* The task:
Produce an exact copy of all the data below, dropping every image.

Start of Block

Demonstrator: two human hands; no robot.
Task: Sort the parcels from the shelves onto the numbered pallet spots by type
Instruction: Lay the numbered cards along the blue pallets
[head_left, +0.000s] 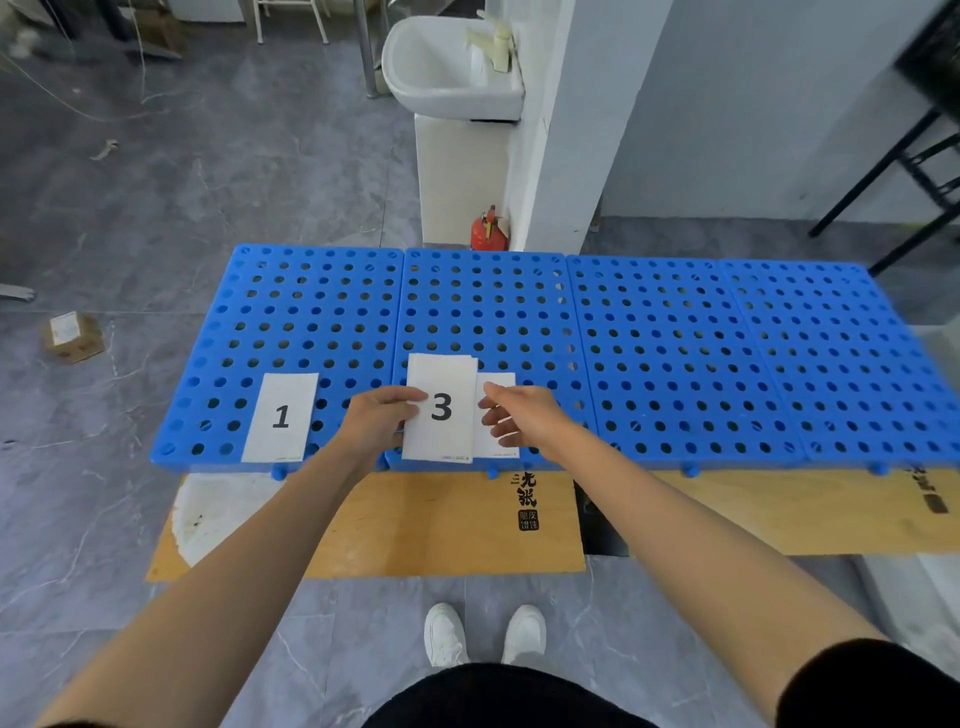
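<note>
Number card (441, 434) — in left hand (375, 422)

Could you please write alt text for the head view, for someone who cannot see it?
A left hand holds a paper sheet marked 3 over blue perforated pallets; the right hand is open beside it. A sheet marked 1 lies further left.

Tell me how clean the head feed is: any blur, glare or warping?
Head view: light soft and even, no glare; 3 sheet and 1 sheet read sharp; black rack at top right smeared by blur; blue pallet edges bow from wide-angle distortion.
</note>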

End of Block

* Result:
Demonstrator: two human hands; no robot.
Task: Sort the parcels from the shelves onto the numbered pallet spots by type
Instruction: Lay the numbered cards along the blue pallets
[head_left, +0.000s] 
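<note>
Number card (441, 434) — in left hand (375, 422)

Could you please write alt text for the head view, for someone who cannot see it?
A left hand holds a paper sheet marked 3 over blue perforated pallets; the right hand is open beside it. A sheet marked 1 lies further left.

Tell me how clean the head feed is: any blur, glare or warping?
Head view: light soft and even, no glare; 3 sheet and 1 sheet read sharp; black rack at top right smeared by blur; blue pallet edges bow from wide-angle distortion.
</note>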

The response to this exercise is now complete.